Two years later, on Thursday, Google has now admitted that criminals in 2017 indeed managed to get an advanced backdoor preinstalled on Android devices, even before these left the factories of manufacturers.
The list of affected devices includes Leagoo M5 Plus, Leagoo M8, Nomu S10 and Nomu S20.
To understand what has happened here, we need to go back to 2016 when Kaspersky Lab researchers first uncovered what they called one of the most advanced mobile Trojans Kaspersky malware analysts had ever seen. They named that Trojan “Triada” and explained how it existed mainly in the smartphone’s random access memory (RAM) using root privileges to replace system files with malicious ones. Android phones were spotted to have Triada as a preloaded backdoor in 2017.
The firm, Dr. Web’s, researchers had found Triada embedded into one of the OS libraries and located in the system section. Not just that, the Trojan couldn’t be detected or deleted using standard methods.
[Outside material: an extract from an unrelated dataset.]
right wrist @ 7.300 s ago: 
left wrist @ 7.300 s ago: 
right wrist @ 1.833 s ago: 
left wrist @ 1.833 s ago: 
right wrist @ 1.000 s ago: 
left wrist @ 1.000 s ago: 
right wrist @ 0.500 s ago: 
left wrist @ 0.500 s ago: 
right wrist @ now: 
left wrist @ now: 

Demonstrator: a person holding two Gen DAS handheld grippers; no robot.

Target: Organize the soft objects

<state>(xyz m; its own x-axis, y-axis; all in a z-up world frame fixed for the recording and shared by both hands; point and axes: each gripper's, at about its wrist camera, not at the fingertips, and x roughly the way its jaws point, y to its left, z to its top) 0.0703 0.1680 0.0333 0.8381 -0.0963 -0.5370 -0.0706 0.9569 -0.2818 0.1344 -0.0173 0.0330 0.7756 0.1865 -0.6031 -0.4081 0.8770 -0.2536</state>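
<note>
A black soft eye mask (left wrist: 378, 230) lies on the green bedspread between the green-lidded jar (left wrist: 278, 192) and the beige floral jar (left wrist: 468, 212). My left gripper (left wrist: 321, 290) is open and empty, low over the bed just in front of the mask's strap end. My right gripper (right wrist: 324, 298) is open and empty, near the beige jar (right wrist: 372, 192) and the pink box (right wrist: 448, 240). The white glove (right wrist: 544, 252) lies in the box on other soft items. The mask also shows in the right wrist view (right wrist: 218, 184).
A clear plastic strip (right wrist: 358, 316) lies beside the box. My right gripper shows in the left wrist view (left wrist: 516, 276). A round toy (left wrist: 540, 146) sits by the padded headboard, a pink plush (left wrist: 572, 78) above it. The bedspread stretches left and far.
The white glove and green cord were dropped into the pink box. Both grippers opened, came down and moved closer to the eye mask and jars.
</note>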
Triada had, the researchers found, used a call in the Android framework log function instead. In other words, the infected devices had a backdoor installed. This meant that every time an app, any app, attempted to log something the function was called and that backdoor code executed. The Triada Trojan could now execute code in pretty much any app context courtesy of this backdoor; a backdoor that came factory-fitted.
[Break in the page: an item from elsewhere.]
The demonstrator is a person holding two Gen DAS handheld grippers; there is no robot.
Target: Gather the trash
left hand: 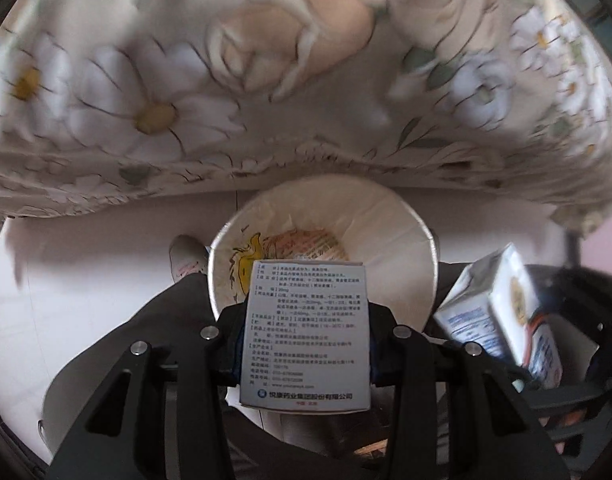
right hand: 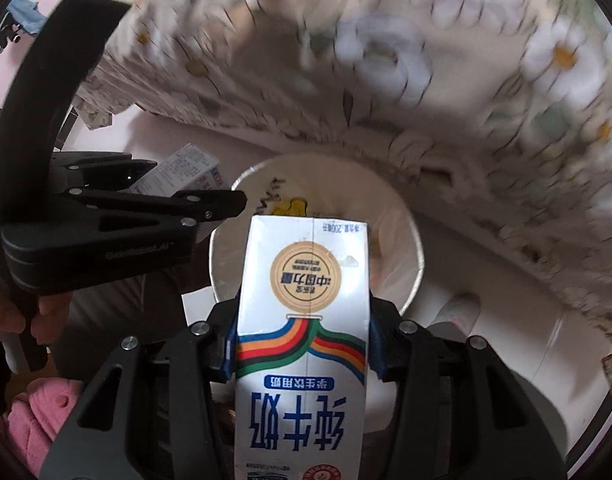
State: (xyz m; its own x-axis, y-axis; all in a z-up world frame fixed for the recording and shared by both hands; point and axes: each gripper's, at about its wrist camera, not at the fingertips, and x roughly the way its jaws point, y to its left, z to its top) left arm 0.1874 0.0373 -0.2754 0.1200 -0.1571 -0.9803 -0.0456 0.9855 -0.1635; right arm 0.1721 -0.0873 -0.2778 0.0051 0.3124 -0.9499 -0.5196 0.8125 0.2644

The Mountain View, California-headquartered company initially removed Triada samples from all Android devices using Google Play Protect. But in 2017, it was found that Triada evolved and ultimately became a preloaded backdoor on Android devices. Notably, the latest phones aren’t likely to be affected by what has been discovered by Google. The vulnerability did have an impact on various models in the past, though.